Alice: Très bonne surprise que ce « Alice » tchèque, à l’univers tout aussi fascinant, créatif que subtilement macabre. Mélange de prises de vues classiques et d’animation (marionnettes en stop motion), le rendu est fluide et l’univers totalement surréaliste, procurant au film une originalité certaine! Je ne vous spoilerai pas plus cette énième adaptation du roman de Lewis Carroll mais je ne conseille pas ce genre de métrage à des enfants en bas âge (à moins que vous ne vouliez les traumatiser durablement -j’ai encore des souvenirs du Vietnam quand je pense à Téléchat alors que j’ai découvert ça à 20 ans passés, donc – mais aussi parce que sans musique et avec peu de dialogues, pas sûr que cela soit très accrocheur pour eux). Une jolie pépite d’onirisme, de second degré et de folie visuelle dans tous les cas! Notez que Jan Švankmajer, le réal, a passablement influencé Tim Burton et Terry Gilliam. Oui, rien que ça! On tentera Faust, Les Conspirateurs du plaisir, Otesánek ou d’autres réalisations du monsieur avec grand plaisir en tout cas!

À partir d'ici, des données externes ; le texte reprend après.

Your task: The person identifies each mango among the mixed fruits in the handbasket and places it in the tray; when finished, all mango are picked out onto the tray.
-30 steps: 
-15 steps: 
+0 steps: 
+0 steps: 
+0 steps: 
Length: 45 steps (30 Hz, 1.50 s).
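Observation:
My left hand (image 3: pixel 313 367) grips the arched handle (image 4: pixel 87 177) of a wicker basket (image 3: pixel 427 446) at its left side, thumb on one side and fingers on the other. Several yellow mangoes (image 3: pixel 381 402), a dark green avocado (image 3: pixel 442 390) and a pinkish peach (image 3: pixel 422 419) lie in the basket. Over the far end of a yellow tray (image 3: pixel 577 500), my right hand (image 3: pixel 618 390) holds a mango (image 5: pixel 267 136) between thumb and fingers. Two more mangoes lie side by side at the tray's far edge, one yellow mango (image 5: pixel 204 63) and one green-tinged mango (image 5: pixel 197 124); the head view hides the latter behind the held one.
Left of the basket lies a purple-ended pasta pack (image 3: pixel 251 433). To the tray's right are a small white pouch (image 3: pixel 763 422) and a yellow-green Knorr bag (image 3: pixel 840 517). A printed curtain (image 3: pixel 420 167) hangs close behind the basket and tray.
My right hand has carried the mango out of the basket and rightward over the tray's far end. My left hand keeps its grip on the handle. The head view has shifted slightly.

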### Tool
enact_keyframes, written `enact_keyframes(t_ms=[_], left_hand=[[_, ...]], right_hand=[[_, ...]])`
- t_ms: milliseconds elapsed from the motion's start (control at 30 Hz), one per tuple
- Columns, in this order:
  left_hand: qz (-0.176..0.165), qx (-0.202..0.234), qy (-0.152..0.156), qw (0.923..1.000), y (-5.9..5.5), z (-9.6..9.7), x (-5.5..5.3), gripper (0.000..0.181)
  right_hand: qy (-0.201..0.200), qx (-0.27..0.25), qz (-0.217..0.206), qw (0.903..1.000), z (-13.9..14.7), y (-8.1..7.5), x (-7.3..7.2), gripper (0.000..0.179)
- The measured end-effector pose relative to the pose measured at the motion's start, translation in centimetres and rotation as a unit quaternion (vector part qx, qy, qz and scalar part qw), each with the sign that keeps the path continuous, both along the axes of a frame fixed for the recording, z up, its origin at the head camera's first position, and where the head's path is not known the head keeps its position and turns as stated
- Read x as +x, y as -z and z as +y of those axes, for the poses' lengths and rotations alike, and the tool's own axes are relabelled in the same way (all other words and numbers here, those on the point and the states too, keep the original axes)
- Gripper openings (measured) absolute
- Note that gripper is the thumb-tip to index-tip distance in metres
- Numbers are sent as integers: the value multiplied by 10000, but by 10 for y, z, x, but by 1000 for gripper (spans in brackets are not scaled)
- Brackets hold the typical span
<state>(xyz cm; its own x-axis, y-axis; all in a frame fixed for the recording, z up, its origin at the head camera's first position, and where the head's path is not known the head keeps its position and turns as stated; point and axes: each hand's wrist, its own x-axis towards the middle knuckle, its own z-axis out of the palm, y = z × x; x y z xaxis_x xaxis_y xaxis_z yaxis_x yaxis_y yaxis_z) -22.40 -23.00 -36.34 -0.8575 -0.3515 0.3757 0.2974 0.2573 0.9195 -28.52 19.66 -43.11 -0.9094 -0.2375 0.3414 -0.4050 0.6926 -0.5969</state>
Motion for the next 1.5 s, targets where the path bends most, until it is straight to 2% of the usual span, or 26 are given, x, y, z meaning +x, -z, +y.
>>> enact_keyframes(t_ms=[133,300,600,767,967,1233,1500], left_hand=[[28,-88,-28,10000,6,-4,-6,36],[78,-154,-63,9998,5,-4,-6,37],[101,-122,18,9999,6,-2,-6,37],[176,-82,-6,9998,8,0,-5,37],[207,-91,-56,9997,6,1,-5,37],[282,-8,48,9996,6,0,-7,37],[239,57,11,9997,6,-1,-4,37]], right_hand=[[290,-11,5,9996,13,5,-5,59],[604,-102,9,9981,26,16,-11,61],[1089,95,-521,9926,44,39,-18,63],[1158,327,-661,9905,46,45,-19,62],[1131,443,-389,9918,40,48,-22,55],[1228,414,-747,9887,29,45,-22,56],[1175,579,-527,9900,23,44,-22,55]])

https://www.imdb.com/title/tt0095715/?ref_=nv_sr_srsg_0

Le Survivant/The Omega man: Je l’avais évoqué dans le dernier podcast, Le Survivant est donc la seconde adaptation du Richard Matheson, plus proche de celle de 2007 par de multiples aspects (métropole vide, personnage principal ayant une formation scientifique,…) que du huit clos « psychologique » avec Vincent Price. Malheureusement bâclé et plombé d’invraisemblances/de trop grosses ficelles, on est aussi plus proche de la série Z que de la dystopie/post apo inventif. Le choix de donner pas mal d’humanité aux membres de la Famille est intéressant mais bien mal utilisé également. Une déception, clairement, loin du monument Soleil Vert où on retrouvera Charlton Heston deux ans plus tard.